_Task to complete_:
Restate exactly the lines that run from the start of the records below to the line containing "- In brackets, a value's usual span", counting both ends, and nothing else; pictures stay out.
::: Provided material :::
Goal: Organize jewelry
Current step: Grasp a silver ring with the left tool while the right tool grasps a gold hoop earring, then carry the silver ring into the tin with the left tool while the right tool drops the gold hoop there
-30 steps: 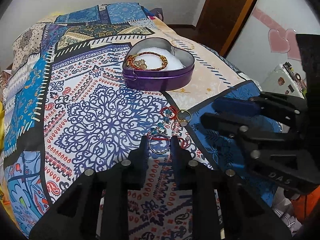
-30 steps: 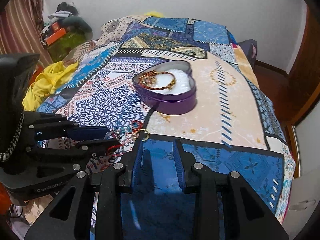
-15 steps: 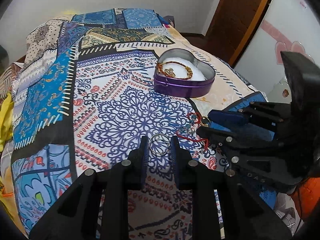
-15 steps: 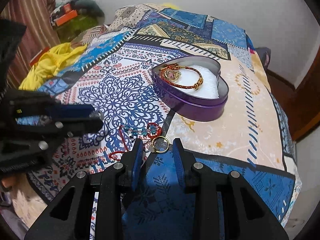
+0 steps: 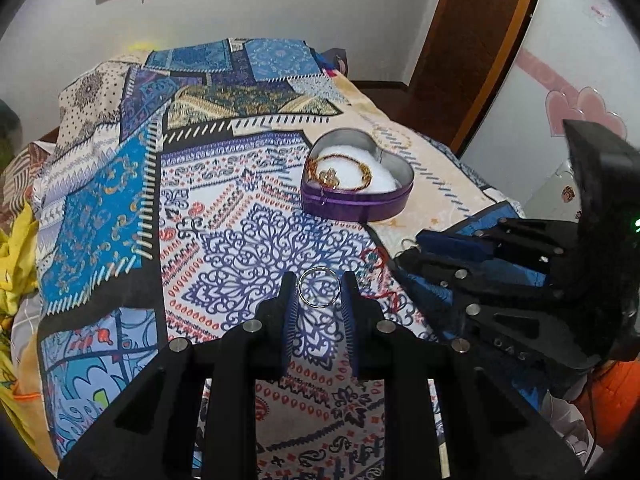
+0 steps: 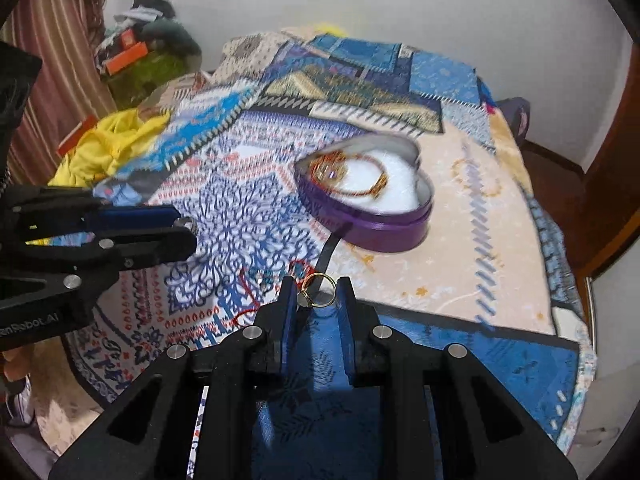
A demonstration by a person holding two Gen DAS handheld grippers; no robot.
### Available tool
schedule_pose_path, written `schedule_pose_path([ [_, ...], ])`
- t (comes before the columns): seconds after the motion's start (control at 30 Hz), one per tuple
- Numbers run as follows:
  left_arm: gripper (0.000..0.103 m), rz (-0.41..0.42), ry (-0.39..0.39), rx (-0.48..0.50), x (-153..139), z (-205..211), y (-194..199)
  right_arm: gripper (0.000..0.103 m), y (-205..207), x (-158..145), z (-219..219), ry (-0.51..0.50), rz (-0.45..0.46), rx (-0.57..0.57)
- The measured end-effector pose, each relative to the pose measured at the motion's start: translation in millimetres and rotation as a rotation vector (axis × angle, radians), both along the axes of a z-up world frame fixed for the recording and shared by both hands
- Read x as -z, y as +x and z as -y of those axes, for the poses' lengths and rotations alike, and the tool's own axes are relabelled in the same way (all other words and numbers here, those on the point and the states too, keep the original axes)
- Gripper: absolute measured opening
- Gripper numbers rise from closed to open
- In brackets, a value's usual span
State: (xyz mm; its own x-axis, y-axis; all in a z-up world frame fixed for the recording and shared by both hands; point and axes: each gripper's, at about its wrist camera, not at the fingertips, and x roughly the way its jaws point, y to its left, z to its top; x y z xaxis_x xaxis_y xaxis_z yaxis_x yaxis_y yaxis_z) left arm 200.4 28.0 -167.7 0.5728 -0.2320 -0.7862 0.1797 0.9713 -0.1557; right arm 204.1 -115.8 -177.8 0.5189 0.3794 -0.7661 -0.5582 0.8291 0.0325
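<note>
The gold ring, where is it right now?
In the right wrist view, the gold ring sits between the right tool's fingertips, just in front of the purple heart-shaped tin.

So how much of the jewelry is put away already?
One gold bracelet already lies in the purple heart tin. The left gripper holds a silver ring; the right gripper has just closed around a gold ring. The red beaded string is on the bedspread.

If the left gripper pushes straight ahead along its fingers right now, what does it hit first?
Probably the patterned bedspread just past the silver ring that the left gripper holds. The heart tin lies farther on and to the right, likely off that line; depth is unclear.
</note>
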Motion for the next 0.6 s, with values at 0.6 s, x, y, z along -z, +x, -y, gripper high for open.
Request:
schedule_pose_path([
  [0.6,0.021,0.123,0.004,-0.001,-49.9,10.3,16.1,0.018,4.7,-69.1,26.4,0.149,0.172,0.102],
])
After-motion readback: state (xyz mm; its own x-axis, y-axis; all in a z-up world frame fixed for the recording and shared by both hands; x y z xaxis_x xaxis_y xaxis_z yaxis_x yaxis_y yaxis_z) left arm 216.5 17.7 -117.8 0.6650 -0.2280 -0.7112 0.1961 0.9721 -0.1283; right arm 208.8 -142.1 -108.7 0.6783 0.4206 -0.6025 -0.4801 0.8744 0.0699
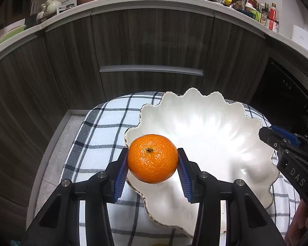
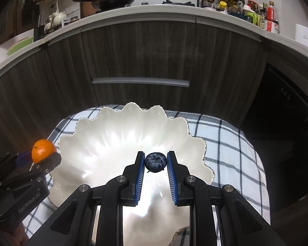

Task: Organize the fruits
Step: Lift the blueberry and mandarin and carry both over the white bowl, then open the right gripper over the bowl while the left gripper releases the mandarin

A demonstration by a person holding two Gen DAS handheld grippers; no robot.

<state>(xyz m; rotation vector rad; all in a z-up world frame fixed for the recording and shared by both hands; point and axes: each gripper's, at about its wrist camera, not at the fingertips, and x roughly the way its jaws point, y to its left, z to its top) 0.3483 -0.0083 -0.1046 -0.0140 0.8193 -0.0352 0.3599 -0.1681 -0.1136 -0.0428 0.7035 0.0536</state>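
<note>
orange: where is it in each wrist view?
Left wrist: the orange sits at centre, low, clamped between the left gripper pads, over the near-left rim of the white bowl.
Right wrist: orange at far left, mid-height, beside the bowl's left rim.
Shared landmark: the scalloped white bowl on the checked cloth.

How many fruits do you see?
2. A mandarin orange is gripped in the left tool over the near-left rim of the white scalloped bowl. A blueberry is pinched in the right tool above the bowl. Others may be out of view.
</note>
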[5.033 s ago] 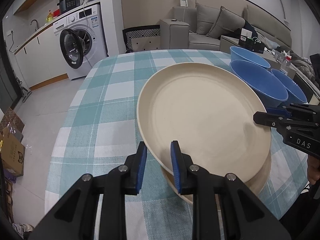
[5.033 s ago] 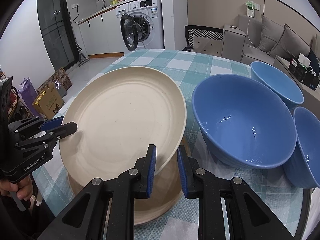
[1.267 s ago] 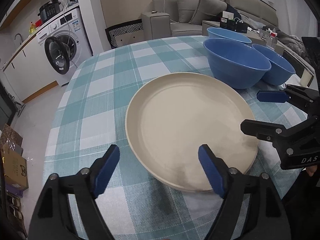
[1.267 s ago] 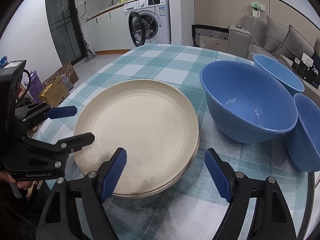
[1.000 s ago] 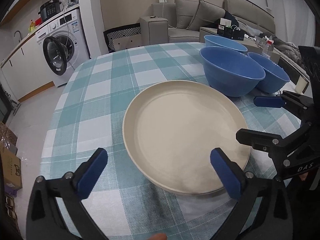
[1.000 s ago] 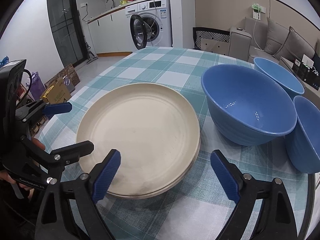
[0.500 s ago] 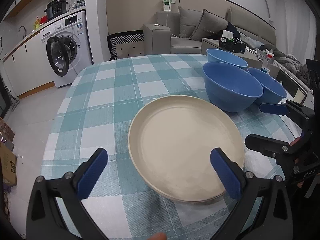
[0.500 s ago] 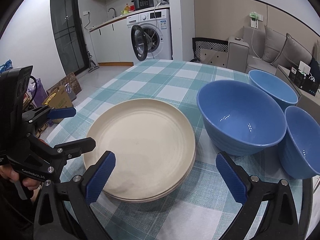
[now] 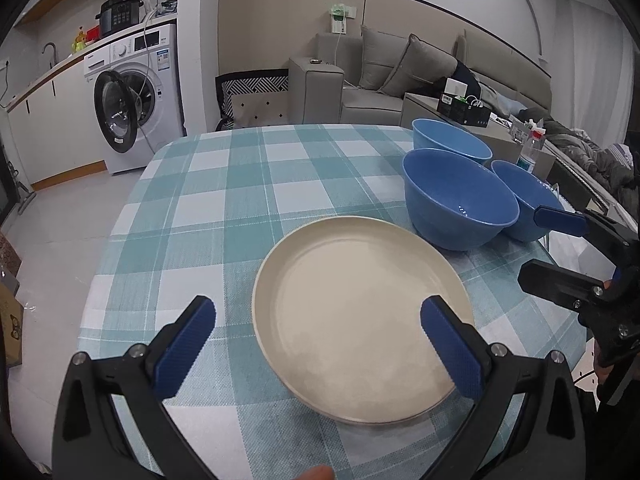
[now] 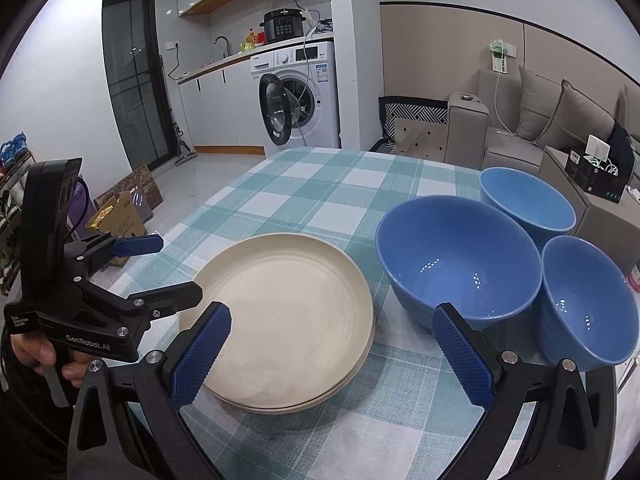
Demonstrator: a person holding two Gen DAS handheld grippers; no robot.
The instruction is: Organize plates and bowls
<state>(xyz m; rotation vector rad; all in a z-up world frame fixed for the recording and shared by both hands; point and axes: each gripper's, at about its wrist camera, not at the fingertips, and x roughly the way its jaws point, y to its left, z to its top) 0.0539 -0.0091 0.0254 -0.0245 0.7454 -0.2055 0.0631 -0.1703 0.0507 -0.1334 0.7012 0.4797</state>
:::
_Response to this exercise_:
Goal: Organize jewelry
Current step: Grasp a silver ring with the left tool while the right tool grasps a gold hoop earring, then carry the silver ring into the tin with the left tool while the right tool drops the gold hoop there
-30 steps: 
-30 steps: 
-15 steps: 
-15 steps: 
+0 steps: 
+0 steps: 
A demonstration by a person holding two Gen DAS handheld grippers; no robot.
### Available tool
schedule_pose_path, written `schedule_pose_path([ [_, ...], ])`
- t (comes before the columns): seconds after the motion's start (control at 30 Hz), one per tuple
- Numbers run as follows:
  left_arm: gripper (0.000..0.103 m), rz (-0.41..0.42), ry (-0.39..0.39), rx (-0.48..0.50), x (-153..139), z (-205..211), y (-194..199)
  right_arm: gripper (0.000..0.103 m), y (-205..207), x (-158..145), z (-219..219), ry (-0.51..0.50), rz (-0.45..0.46), rx (-0.57..0.57)
- The measured end-effector pose, each relative to the pose measured at the motion's start: translation in millimetres and rotation as a rotation vector (axis × angle, radians), both along the axes of a z-up world frame fixed for the recording and shared by both hands
- Read x as -z, y as +x and z as -y of those axes, for the poses' lengths and rotations alike, and the tool's own axes are relabelled in the same way (all other words and numbers here, those on the point and the states too, keep the original axes)
- Gripper: absolute measured opening
- Gripper numbers rise from closed to open
- In brackets, a value's usual span

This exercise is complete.